§ **PROBLEM REQUIREMENTS**
Look through the listing below and write out exactly the lines from the line with "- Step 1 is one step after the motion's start" to the line with "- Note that", both included, and no others.
==== DATA RECORDS ====
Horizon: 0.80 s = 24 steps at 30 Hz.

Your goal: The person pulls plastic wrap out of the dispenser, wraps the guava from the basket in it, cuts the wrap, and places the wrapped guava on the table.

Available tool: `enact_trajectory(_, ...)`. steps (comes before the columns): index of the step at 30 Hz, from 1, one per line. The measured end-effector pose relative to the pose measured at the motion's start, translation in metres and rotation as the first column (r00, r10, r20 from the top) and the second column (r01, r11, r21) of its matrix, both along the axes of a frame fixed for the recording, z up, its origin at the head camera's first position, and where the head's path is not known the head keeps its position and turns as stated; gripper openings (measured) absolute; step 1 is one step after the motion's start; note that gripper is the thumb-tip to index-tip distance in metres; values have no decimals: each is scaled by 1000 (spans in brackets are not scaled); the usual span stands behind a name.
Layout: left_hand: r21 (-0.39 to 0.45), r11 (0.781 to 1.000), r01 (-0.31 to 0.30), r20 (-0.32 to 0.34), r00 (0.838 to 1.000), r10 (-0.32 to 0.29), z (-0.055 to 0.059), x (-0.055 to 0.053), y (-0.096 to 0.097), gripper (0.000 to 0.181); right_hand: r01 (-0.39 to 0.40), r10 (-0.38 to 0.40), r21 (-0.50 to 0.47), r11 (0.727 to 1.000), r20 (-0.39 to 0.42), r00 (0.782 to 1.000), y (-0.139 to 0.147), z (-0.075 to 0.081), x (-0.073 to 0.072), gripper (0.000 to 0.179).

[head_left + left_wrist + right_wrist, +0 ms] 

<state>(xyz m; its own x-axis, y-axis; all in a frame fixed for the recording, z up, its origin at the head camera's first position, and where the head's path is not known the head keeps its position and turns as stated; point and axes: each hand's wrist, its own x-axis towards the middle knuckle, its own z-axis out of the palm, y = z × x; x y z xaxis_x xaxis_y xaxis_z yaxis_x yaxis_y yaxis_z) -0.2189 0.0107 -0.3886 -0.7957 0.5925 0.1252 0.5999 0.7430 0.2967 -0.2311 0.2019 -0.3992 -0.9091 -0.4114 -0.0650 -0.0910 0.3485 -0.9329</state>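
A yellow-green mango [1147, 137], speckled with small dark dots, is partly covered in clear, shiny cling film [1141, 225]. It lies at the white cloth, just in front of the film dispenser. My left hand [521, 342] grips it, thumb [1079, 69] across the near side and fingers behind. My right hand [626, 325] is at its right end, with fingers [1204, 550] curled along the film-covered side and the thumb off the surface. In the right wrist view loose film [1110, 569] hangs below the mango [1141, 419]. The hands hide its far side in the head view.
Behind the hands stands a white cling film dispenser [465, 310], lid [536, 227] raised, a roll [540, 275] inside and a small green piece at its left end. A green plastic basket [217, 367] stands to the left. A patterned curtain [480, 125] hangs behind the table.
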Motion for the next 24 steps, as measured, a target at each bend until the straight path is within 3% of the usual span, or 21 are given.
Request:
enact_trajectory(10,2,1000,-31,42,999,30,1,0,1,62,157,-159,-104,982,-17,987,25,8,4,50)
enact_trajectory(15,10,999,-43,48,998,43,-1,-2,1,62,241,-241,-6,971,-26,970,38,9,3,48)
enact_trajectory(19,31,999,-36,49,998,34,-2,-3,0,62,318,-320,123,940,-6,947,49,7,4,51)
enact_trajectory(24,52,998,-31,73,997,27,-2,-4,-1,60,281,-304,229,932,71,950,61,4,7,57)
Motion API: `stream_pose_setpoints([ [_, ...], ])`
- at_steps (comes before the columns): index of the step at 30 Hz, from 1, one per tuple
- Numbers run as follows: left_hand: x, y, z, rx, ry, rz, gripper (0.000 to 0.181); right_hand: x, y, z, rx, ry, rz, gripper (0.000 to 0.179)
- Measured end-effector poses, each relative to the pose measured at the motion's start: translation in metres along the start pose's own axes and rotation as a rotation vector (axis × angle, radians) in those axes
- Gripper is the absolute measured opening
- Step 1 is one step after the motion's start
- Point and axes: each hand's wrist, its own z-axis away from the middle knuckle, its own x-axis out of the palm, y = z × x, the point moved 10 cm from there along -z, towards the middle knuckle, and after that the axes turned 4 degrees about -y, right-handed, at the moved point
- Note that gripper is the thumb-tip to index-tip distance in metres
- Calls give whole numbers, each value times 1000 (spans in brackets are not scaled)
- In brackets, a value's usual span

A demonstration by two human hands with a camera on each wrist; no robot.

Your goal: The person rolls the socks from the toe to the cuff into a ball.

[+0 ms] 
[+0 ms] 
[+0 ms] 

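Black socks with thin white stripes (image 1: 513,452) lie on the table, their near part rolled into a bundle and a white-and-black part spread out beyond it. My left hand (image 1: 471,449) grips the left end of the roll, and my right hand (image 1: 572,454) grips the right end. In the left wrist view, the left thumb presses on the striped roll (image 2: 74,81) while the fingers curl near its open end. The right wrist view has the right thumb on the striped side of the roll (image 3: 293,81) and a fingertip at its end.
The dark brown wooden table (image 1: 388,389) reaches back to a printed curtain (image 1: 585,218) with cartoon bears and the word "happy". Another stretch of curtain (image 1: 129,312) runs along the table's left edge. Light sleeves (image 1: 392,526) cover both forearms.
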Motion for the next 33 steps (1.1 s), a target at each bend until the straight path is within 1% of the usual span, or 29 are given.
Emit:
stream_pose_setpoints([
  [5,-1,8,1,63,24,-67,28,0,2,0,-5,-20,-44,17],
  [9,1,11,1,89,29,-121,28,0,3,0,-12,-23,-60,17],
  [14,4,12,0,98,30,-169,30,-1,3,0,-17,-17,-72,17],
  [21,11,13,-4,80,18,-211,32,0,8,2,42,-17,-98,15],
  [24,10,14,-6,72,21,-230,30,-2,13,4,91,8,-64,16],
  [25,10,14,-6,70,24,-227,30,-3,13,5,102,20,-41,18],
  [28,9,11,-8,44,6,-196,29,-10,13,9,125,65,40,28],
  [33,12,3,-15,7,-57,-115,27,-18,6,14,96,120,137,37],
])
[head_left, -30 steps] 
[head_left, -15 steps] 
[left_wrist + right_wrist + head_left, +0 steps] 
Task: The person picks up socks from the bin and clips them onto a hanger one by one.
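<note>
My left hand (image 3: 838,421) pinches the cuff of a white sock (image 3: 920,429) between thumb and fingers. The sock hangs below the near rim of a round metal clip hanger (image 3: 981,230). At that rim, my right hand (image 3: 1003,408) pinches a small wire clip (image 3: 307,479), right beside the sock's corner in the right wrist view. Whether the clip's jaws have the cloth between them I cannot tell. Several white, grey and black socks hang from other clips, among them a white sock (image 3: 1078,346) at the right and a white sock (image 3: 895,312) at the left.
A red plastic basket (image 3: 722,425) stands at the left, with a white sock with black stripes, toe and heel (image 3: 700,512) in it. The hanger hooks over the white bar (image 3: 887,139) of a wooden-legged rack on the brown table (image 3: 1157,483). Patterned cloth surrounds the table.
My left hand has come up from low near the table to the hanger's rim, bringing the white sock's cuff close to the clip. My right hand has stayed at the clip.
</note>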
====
§ **TASK RESULT**
- Step 1 is one step after the motion's start
- Point and axes: each hand's wrist, its own z-axis away from the middle knuckle, its own x-axis out of the palm, y = z × x, the point moved 10 cm from there along -z, towards the middle knuckle, and after that the axes turned 4 degrees about -y, right-handed, at the moved point
- Note that gripper is the thumb-tip to index-tip distance in metres

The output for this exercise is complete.